MamaPrint determines if a breast cancer patient does not need chemotherapy after a surgery that removes the tumor, Philly reported.

The test is accurate as the patient who got a score recommending against chemotherapy has 95 percent survival rate, according to Laura van 't Veer, the test's inventor.

"That's very high, and we showed that it doesn't differ between those who are treated and those who are not treated with chemotherapy," said van 't Veer, leader of the breast oncology program at the University of California, San Francisco Diller Family Cancer Center.

The clinical trial was done to nearly 6,700 women from 111 medical centers in nine countries. It "represents what we in medicine call the highest level of evidence," said the American Association for Cancer Research (AACR) president, Dr. Jose Baselga. He is also the chief medical officer of Memorial Hospital at Memorial Sloan-Kettering Cancer Center, in New York City.

The study clearly shows that women can be spared from chemotherapy, Baselga added. Before, doctors have to guess whether a breast cancer patient has to undergo chemotherapy by examining its cells under a microscope, measuring the tumor and using genetic testing to see how the tumor would respond to hormone therapy.

The MamaPrint test analyzes a panel of 70 genes in the tumor to assess its aggressiveness and the chance that it may come back without chemotherapy, said van 't Veer.

"Our test looks under the hood, at the engine of the tumor," she said. "The biology tells more about the tumor than simply examining its size because you're really looking into the tumor."

According to Medscape, the results from this test have been anticipated since 2007 when the trial began. The test is called Microarray for Node-Negative Disease May Avoid Chemotherapy Trial or MINDACT.

MamaPrint costs $53 million (€47 million) and the funding was provided by the European Organisation for Research and Treatment of Cancer (EORTC) Charitable Trust.

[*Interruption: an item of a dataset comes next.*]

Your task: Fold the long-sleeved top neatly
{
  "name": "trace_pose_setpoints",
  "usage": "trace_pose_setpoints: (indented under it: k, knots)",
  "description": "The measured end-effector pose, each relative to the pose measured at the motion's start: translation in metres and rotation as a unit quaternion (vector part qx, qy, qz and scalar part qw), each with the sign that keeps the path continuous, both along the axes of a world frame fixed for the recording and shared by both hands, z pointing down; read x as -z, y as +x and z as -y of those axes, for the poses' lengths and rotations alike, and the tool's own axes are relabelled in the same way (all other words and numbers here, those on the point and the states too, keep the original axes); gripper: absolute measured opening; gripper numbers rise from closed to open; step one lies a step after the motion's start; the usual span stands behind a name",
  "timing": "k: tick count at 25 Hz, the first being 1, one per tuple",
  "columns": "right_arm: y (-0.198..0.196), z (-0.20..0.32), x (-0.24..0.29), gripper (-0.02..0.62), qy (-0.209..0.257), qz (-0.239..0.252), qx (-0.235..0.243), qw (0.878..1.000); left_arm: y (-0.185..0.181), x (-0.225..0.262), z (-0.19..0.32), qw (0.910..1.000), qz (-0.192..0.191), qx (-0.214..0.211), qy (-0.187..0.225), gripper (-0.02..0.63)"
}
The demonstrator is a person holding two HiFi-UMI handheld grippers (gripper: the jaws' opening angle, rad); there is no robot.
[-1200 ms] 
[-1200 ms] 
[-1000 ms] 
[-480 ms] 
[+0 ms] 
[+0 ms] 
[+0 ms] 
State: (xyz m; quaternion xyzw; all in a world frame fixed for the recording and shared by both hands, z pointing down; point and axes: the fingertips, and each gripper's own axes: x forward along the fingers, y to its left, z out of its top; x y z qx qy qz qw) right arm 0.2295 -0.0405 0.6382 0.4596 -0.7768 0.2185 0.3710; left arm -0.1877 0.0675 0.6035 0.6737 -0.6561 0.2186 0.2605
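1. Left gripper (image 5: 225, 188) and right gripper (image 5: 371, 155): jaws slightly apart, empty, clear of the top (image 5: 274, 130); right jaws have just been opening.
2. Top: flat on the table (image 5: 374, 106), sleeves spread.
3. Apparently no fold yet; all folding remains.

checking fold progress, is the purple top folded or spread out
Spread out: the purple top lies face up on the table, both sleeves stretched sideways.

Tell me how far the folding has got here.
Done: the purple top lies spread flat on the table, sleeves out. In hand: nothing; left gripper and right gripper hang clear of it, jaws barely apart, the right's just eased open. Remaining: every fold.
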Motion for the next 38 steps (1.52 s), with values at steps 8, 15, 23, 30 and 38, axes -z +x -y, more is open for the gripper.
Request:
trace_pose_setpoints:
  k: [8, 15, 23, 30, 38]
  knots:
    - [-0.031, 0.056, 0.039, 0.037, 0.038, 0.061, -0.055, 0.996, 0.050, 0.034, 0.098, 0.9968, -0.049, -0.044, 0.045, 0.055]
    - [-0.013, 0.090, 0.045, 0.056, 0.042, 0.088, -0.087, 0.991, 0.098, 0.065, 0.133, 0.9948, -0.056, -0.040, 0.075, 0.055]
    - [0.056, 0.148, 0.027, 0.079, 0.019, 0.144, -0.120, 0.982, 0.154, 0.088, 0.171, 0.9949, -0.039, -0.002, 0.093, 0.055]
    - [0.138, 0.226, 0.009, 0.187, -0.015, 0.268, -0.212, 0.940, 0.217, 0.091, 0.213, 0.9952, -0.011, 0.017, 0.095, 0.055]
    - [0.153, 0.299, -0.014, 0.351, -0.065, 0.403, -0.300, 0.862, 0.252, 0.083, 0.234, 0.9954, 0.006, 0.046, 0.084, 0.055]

"The MINDACT trial results provide level 1A evidence that using MammaPrint could change clinical practice by substantially de-escalating the use of adjuvant chemotherapy and sparing many patients an aggressive treatment they will not benefit from," said principal investigator and head of the Department of Medicine at the Jules Bordet Institute in Brussels, and co-founder and chair of the Breast International Group (BIG), Martine Piccart, MD, PhD.